WHAT IS REQUIRED - Using the data beneath this instruction, retype only the lines from the one that contains "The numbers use" down to the one that contains "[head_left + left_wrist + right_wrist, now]", both included, exactly as they appear.

>>>>>

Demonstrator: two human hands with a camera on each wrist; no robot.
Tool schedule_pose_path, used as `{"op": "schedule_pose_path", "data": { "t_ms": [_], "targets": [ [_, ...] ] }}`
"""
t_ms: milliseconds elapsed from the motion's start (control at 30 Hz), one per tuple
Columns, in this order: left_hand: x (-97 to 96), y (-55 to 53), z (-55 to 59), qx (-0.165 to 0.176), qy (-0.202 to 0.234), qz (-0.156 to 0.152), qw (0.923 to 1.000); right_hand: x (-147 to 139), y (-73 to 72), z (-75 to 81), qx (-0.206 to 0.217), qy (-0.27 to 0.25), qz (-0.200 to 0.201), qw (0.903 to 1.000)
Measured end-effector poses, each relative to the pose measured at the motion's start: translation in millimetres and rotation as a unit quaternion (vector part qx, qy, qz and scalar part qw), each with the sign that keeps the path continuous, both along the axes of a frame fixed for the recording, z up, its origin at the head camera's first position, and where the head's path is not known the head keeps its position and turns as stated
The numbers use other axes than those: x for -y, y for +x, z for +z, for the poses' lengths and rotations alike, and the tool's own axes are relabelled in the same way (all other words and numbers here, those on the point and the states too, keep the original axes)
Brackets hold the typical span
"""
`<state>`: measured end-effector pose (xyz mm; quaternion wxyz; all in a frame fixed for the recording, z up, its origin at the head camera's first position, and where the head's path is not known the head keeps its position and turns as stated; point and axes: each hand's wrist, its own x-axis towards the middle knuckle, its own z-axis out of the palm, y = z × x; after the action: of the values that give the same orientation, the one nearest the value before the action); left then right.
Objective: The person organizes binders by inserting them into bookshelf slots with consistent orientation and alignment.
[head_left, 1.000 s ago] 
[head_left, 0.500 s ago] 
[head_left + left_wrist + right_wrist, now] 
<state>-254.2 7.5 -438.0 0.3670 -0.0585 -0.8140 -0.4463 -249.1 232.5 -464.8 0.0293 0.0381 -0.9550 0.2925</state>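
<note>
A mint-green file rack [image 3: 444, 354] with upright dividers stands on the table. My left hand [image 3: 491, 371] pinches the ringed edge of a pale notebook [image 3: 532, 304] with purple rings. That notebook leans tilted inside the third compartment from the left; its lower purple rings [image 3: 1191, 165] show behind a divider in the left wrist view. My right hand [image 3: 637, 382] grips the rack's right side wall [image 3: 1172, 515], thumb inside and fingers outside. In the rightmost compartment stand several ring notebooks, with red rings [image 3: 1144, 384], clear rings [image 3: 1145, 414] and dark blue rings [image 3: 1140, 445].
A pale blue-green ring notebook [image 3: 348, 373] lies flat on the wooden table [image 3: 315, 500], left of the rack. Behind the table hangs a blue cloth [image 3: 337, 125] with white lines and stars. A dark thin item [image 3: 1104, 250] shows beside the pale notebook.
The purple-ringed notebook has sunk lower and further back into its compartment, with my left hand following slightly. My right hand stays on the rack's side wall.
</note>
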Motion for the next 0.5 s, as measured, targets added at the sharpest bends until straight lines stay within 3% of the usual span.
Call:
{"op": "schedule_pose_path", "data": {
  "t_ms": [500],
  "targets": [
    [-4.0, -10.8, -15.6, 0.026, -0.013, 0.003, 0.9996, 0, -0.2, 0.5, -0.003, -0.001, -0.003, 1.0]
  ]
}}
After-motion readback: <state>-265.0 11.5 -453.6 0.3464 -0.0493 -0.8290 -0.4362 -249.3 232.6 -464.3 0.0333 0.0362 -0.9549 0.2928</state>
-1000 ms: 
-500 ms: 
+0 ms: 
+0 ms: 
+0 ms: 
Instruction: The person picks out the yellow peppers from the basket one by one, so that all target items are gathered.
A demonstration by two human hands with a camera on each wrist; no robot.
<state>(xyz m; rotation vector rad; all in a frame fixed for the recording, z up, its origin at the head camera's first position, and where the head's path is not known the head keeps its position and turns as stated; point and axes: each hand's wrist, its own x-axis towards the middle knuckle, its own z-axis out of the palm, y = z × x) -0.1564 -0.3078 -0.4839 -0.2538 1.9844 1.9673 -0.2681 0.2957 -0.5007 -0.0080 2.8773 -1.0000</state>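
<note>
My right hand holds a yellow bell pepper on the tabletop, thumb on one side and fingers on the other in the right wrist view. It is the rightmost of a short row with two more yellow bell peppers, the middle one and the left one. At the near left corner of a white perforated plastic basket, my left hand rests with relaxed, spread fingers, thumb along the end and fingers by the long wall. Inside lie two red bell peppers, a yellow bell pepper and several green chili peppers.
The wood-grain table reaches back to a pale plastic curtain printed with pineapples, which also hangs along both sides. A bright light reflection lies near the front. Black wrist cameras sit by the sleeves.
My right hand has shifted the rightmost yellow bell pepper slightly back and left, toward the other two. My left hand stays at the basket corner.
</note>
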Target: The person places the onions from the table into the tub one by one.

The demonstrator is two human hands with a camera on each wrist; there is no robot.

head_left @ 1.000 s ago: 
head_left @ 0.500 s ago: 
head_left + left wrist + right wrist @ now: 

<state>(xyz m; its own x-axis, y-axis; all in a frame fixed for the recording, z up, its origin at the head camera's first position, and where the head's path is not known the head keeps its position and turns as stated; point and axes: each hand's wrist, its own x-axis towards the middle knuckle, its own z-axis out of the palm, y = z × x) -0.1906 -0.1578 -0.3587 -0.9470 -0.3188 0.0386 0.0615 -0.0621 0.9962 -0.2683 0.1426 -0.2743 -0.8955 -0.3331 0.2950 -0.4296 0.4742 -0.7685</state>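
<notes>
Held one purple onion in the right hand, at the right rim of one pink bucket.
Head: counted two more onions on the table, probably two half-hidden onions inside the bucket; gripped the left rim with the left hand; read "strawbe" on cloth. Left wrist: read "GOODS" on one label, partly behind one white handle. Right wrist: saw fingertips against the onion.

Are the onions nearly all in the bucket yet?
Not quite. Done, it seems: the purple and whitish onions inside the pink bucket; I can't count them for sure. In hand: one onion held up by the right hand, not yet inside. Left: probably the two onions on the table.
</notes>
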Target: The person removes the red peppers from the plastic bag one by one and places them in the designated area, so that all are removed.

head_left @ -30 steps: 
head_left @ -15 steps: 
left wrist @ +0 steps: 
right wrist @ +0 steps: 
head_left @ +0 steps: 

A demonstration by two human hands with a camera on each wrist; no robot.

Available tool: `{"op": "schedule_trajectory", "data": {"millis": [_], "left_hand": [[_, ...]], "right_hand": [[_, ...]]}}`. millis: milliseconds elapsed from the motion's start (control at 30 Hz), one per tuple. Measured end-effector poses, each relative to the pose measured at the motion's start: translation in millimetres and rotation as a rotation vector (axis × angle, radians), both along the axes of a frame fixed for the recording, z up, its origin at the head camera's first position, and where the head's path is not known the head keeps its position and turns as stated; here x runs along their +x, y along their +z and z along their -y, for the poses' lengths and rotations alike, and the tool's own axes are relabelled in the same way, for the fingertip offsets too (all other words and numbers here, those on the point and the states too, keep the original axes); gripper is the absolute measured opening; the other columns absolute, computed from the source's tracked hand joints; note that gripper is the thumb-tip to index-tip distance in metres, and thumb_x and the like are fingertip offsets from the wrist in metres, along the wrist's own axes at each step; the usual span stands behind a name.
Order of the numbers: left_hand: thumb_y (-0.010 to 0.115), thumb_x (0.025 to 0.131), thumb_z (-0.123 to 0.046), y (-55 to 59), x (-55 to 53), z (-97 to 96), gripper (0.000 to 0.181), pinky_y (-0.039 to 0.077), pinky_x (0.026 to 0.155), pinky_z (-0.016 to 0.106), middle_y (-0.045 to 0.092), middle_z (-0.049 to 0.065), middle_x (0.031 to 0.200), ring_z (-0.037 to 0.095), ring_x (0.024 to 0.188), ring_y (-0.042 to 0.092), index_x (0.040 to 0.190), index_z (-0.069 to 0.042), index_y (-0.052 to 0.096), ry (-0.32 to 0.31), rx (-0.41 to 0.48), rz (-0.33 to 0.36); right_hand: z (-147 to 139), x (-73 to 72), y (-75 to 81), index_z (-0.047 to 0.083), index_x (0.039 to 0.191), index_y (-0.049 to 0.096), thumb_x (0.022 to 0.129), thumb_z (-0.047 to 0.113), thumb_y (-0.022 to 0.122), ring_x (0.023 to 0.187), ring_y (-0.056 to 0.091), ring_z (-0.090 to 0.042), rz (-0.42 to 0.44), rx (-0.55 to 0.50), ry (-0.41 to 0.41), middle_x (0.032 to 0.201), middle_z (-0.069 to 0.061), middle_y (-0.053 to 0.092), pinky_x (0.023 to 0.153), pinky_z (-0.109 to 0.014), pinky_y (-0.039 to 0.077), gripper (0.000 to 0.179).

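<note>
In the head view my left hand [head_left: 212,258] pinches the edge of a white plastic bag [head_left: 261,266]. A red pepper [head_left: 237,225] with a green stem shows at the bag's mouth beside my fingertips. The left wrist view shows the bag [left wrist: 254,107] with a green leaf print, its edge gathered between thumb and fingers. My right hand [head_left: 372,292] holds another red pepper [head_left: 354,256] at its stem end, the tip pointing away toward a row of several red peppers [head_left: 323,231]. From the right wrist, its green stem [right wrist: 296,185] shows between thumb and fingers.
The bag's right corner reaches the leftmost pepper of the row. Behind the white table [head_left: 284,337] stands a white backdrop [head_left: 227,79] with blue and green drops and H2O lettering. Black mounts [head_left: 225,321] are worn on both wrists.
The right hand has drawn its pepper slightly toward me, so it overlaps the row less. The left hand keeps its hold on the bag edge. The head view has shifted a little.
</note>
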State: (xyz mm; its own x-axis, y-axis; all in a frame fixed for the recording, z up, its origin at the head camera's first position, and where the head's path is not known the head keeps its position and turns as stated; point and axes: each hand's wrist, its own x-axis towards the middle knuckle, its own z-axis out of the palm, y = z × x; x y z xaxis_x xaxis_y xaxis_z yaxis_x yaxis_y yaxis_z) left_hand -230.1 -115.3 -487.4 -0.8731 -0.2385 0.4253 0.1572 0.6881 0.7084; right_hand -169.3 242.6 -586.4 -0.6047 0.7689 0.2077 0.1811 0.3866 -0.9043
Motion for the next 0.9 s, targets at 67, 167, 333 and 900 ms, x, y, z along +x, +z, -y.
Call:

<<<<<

WORKED SOLUTION -
The numbers use other axes than those: x for -y, y for +x, z for +z, for the poses' lengths and rotations alike, and the tool's own axes are relabelled in the same way (all other words and numbers here, those on the point and the states too, keep the original axes)
Brackets hold the typical span
"""
`<state>`: measured end-effector pose (xyz mm; quaternion wxyz; all in a frame fixed for the recording, z up, its origin at the head camera's first position, and where the head's path is not known the head keeps its position and turns as stated; point and axes: each hand's wrist, its own x-axis towards the middle knuckle, its own z-axis out of the palm, y = z × x; after the action: of the values that give the same orientation, the one nearest the value before the action); left then right.
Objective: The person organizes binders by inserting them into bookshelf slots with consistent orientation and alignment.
[head_left, 1.000 s ago] 
[head_left, 0.500 s ago] 
[head_left + left_wrist + right_wrist, now] 

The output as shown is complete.